[Rd] suggestion: "." in [lsv]apply()
Simon Urbanek
@|mon@urb@nek @end|ng |rom R-project@org
Thu Apr 16 16:48:34 CEST 2020
Serguei,
> On 17/04/2020, at 2:24 AM, Sokol Serguei <sokol using insa-toulouse.fr> wrote:
>
> Hi,
>
> I would like to make a suggestion for a small syntactic modification of FUN argument in the family of functions [lsv]apply(). The idea is to allow one-liner expressions without typing "function(item) {...}" to surround them. The argument to the anonymous function is simply referred as ".". Let take an example. With this new feature, the following call
>
> sapply(split(mtcars, mtcars$cyl), function(d) summary(lm(mpg ~ wt, d))$r.squared)
> # 4 6 8
> #0.5086326 0.4645102 0.4229655
>
>
> could be rewritten as
>
> sapply(split(mtcars, mtcars$cyl), summary(lm(mpg ~ wt, .))$r.squared)
>
> "Not a big saving in typing" you can say but multiplied by the number of [lsv]apply usage and a neater look, I think, the idea merits to be considered.
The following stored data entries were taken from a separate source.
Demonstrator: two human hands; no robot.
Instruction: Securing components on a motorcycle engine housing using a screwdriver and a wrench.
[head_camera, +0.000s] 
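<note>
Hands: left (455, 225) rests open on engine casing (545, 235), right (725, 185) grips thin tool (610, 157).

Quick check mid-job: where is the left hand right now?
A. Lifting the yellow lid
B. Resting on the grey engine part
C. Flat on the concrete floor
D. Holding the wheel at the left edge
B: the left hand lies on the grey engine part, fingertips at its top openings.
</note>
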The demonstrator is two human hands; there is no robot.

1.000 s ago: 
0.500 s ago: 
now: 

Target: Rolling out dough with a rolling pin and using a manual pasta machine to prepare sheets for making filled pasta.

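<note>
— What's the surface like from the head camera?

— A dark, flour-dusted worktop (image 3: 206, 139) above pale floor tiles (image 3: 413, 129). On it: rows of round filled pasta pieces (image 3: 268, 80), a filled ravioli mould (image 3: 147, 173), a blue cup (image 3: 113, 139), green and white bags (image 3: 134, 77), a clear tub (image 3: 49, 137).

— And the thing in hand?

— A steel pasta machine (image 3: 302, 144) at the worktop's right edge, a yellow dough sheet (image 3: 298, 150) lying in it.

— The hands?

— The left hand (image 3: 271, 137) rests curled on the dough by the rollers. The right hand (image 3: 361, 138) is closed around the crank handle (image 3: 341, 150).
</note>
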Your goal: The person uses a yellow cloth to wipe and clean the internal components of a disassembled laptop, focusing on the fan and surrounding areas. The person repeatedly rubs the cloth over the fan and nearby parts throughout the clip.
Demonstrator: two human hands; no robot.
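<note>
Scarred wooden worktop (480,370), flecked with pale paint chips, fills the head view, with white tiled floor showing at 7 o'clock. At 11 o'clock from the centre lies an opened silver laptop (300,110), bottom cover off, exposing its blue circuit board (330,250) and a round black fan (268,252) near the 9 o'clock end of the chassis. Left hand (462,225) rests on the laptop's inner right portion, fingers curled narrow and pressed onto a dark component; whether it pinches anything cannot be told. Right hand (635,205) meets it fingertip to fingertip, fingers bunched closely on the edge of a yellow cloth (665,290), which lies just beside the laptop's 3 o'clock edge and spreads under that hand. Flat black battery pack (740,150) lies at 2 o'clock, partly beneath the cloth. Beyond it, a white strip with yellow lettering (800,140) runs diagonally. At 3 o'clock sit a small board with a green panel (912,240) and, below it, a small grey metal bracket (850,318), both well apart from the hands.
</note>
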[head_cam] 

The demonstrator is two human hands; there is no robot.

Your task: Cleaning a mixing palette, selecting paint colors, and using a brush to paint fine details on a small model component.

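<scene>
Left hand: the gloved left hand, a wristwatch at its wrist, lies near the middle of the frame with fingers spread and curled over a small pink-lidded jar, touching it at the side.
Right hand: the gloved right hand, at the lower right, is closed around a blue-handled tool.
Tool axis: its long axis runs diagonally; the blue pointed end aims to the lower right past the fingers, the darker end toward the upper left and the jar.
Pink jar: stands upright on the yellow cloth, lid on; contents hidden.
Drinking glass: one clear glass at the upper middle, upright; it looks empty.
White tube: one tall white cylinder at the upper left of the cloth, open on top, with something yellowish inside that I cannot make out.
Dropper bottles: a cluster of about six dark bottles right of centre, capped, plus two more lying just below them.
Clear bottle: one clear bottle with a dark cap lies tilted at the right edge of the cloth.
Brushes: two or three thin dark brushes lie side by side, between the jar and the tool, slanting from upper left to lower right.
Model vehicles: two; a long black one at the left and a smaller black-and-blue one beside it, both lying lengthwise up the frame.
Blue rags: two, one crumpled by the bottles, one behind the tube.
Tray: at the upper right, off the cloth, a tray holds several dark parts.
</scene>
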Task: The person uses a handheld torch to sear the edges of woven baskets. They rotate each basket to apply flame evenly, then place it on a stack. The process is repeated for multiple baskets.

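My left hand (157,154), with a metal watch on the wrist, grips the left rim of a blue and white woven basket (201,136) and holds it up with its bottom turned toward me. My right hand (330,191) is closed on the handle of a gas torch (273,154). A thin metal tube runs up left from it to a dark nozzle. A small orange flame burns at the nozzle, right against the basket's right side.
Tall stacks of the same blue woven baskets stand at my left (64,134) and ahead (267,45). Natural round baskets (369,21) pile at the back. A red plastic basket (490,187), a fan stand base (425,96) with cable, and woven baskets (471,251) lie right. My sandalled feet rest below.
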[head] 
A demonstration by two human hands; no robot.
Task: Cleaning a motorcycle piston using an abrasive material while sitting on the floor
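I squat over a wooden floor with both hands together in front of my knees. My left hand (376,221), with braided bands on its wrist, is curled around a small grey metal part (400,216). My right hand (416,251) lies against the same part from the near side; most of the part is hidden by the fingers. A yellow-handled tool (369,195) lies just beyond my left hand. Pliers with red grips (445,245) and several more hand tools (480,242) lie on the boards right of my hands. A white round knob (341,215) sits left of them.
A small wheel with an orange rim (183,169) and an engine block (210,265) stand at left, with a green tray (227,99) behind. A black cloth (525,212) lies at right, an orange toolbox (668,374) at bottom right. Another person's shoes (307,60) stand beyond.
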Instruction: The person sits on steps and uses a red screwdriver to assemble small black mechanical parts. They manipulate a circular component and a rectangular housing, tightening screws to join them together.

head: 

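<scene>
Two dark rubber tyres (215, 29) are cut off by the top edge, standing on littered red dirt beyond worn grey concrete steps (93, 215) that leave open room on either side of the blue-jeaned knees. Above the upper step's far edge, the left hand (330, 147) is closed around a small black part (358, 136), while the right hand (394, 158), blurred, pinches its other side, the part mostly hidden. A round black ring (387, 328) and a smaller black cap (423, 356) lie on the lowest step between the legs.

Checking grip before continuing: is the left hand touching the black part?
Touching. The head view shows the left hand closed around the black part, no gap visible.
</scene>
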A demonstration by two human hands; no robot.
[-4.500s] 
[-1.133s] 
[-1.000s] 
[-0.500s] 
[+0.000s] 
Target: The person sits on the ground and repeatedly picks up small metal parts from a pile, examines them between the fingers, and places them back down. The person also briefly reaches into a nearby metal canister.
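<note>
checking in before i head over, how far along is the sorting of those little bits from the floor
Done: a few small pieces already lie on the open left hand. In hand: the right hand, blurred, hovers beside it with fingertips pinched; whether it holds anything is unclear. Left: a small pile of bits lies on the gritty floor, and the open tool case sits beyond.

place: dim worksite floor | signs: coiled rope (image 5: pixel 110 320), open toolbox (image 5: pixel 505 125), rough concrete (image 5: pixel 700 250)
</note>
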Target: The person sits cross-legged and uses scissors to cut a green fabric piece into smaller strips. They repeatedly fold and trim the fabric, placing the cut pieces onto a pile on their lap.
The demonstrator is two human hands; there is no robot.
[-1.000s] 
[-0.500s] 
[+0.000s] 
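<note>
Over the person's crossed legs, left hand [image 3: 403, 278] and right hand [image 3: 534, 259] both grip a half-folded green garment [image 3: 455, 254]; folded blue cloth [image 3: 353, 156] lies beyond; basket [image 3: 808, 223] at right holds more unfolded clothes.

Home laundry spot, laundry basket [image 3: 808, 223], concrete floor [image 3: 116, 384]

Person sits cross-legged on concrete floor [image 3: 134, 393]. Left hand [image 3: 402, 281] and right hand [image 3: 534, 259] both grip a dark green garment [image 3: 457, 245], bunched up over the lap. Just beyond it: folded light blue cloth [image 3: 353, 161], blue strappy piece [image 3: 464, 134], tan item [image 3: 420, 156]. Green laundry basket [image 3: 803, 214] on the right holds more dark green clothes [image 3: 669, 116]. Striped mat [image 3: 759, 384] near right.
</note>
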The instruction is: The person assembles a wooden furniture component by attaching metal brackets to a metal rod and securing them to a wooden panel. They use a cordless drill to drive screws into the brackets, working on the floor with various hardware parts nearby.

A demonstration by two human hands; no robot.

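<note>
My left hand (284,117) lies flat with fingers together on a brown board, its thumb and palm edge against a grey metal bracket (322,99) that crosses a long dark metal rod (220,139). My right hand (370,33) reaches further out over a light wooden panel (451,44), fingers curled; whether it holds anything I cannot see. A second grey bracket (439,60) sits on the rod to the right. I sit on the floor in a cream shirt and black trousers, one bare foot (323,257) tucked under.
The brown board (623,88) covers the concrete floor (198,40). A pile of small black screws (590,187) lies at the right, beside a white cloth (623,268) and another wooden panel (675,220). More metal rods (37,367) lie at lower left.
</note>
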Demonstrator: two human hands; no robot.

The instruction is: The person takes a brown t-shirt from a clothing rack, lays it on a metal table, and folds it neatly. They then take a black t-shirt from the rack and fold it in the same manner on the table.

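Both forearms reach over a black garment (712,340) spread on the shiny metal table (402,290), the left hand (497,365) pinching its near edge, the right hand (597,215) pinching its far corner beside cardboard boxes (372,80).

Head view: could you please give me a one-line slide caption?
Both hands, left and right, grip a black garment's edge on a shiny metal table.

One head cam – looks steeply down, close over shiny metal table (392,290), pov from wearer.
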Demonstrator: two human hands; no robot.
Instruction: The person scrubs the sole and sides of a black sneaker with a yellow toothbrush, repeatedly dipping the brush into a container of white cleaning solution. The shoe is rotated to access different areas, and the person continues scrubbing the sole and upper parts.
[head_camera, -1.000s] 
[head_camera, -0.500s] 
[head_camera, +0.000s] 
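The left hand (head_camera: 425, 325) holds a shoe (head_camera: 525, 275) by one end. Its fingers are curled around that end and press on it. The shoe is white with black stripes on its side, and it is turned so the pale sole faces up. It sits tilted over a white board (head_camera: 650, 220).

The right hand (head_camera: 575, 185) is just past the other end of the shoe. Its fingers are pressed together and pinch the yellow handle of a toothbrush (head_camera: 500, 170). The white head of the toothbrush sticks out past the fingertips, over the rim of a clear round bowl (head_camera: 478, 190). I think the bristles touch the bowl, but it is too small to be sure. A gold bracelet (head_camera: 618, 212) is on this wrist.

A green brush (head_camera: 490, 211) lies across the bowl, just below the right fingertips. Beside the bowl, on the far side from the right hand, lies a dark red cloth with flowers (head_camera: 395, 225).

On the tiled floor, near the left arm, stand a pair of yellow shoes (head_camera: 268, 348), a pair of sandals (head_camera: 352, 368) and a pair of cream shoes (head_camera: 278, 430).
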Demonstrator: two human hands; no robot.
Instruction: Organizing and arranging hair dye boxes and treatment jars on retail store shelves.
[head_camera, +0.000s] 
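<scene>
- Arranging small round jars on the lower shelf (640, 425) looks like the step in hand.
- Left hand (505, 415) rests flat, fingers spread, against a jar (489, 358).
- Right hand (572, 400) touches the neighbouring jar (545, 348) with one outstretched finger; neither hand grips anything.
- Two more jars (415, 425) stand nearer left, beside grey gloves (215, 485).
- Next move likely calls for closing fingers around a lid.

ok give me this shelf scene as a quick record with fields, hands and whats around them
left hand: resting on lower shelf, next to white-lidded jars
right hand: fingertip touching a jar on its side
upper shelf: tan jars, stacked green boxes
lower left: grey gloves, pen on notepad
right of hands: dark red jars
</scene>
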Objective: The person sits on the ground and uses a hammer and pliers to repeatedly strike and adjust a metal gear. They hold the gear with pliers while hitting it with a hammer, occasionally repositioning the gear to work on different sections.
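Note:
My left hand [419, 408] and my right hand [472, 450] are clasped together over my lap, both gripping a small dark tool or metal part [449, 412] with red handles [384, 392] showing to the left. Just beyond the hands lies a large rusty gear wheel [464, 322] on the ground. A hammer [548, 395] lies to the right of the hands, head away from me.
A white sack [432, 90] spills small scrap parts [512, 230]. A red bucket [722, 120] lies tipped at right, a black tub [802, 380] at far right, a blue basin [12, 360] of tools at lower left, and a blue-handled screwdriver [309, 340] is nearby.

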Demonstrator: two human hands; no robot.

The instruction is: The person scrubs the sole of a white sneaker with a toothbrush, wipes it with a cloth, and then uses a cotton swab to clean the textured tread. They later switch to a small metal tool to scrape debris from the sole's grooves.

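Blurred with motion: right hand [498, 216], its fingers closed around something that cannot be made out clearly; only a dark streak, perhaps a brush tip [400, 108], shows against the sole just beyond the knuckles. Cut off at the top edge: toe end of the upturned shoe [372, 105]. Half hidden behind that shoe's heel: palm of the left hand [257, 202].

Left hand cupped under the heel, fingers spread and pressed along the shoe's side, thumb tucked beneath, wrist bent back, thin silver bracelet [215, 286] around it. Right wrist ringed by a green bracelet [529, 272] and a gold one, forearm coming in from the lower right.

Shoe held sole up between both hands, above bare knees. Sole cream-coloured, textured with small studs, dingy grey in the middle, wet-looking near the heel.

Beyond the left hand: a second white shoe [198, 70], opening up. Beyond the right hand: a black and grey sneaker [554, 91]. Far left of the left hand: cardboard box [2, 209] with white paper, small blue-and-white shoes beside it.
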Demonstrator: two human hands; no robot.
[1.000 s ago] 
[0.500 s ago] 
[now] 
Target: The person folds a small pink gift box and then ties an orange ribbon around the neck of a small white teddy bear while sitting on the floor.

It's not in any way "neater", not only is it less readable, it's just plain wrong. What if the expression returned a function? How do you know that you don't want to apply the result of the call? For the same reason the implementation below won't work - very often you just pass a symbol that evaluates to a function and always en expression that returns a function and there is no way to distinguish that from your new proposed syntax. When you feel compelled to use substitute() you should hear alarm bells that something is wrong ;).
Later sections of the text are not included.